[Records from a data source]
········

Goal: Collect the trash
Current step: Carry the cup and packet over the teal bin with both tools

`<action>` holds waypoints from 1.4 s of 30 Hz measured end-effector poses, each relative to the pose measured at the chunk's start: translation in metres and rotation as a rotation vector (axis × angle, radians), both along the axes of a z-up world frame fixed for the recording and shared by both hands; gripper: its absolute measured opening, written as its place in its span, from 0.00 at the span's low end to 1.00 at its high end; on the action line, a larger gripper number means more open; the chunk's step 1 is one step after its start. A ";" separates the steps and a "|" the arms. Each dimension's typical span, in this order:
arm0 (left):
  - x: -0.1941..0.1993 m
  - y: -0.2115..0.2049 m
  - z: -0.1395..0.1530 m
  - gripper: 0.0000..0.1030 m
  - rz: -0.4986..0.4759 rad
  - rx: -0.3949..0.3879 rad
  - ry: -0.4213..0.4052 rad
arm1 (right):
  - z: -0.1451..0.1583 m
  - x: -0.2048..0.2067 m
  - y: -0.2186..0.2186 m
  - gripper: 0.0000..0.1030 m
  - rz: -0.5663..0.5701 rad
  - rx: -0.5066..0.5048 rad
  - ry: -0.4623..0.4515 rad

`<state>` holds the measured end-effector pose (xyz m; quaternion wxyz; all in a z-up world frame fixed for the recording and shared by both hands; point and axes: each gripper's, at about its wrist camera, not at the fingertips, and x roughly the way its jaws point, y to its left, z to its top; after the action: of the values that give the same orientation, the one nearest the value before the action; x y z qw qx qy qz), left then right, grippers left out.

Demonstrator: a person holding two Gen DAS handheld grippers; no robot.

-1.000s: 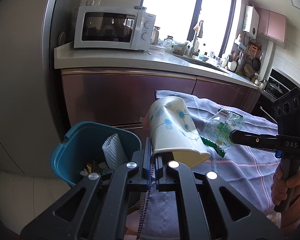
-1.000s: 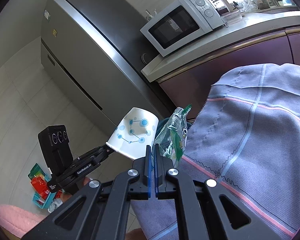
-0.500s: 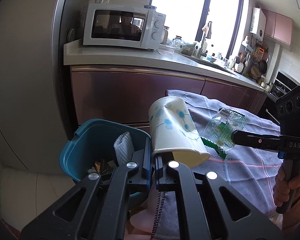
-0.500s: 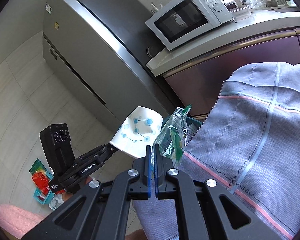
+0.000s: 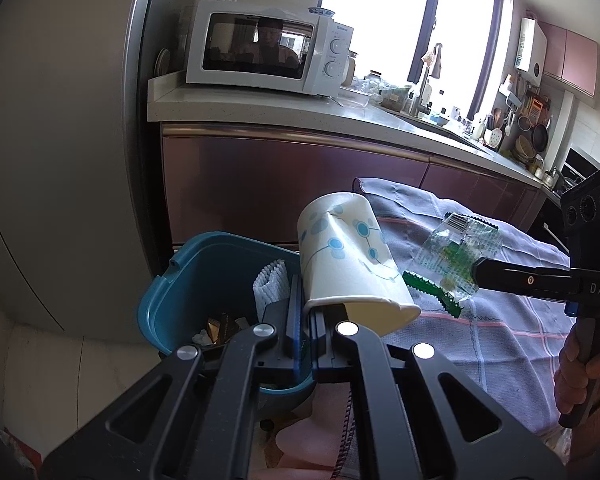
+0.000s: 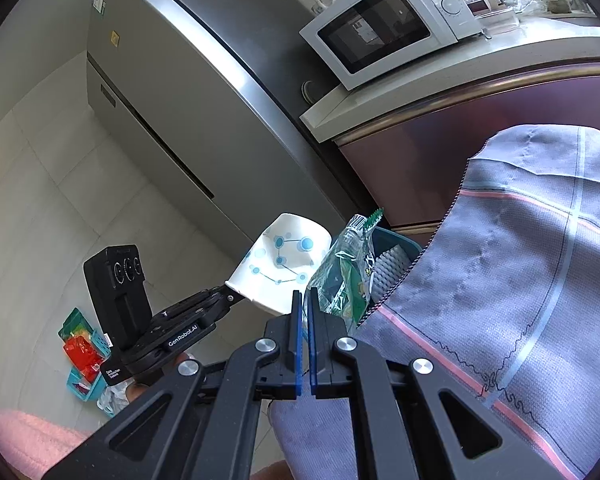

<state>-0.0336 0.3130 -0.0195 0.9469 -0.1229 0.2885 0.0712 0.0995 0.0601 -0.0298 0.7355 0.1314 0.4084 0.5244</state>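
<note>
both grippers are coming closer to the teal trash bin [image 5: 188,280], which is looking bigger and nearer than a moment ago. the left gripper [image 5: 306,312] is pinching the rim of a dented paper cup [image 5: 344,256] with blue dots, and the cup is hanging over the near edge of the bin, mouth toward the camera. the right gripper [image 6: 305,312] is squeezing a crinkly clear and green wrapper [image 6: 346,272] just beside the cup, over the edge of the bench under the gray checked cloth [image 6: 520,280]. some trash and a white ridged thing [image 5: 272,284] are already sitting inside the bin.

the job is looking close to done for these two bits; they need to be over the hole before letting go. the cup is only partly over the bin, so if it is dropped now it could bump the rim and roll onto the floor. the wrapper is light and could float sideways onto the cloth. the two grippers are close together and could bump.
</note>
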 end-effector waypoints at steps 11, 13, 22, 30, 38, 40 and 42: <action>-0.003 0.005 -0.005 0.03 0.022 0.011 0.016 | -0.001 0.000 0.012 0.02 0.024 -0.008 0.005; -0.003 0.006 -0.007 0.03 0.023 0.010 0.018 | -0.001 0.001 0.015 0.02 0.025 -0.011 0.005; -0.003 0.007 -0.008 0.03 0.040 0.007 0.028 | 0.000 -0.001 0.024 0.02 0.035 -0.019 0.004; -0.002 0.007 -0.011 0.03 0.050 0.003 0.038 | 0.001 -0.003 0.034 0.02 0.049 -0.030 0.000; -0.001 0.008 -0.012 0.03 0.060 -0.003 0.044 | 0.000 -0.003 0.040 0.02 0.052 -0.042 0.001; -0.002 0.008 -0.014 0.03 0.063 -0.004 0.045 | 0.000 -0.003 0.042 0.02 0.053 -0.044 0.003; -0.002 0.008 -0.015 0.03 0.066 -0.006 0.047 | 0.000 -0.003 0.043 0.02 0.053 -0.047 0.004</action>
<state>-0.0355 0.3215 -0.0340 0.9367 -0.1333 0.3065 0.1043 0.0969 0.1034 -0.0302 0.7233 0.1043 0.4255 0.5337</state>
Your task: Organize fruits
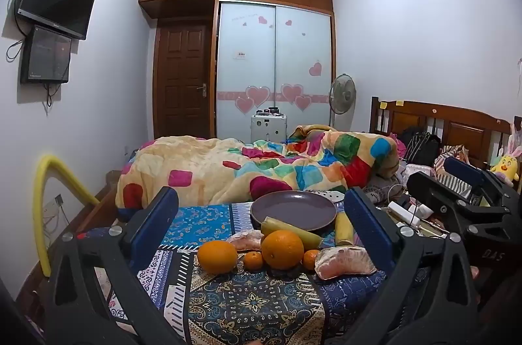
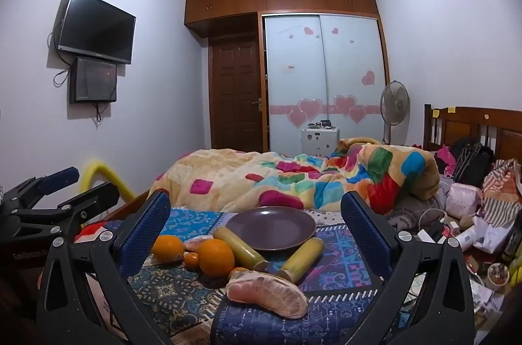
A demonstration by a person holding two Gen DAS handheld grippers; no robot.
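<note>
Both grippers, left (image 1: 261,234) and right (image 2: 257,234), gape empty; oranges (image 1: 282,249) could roll off the soft patterned cloth (image 1: 248,305) before reaching the plate (image 1: 293,209).

You can read "DAS" on the dark body of the right gripper (image 1: 463,204), far right in the left wrist view. Labels on both wall screens are too small to read.
</note>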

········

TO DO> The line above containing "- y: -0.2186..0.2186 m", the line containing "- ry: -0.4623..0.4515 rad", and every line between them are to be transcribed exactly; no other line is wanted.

RESULT FOR THIS TASK>
  - y: -0.2186..0.2186 m
  - gripper: 0.0000..0.1030 m
  - rz: -0.5663..0.5701 rad
  - rx: -0.5066..0.5048 rad
  - ry: -0.4623..0.4515 rad

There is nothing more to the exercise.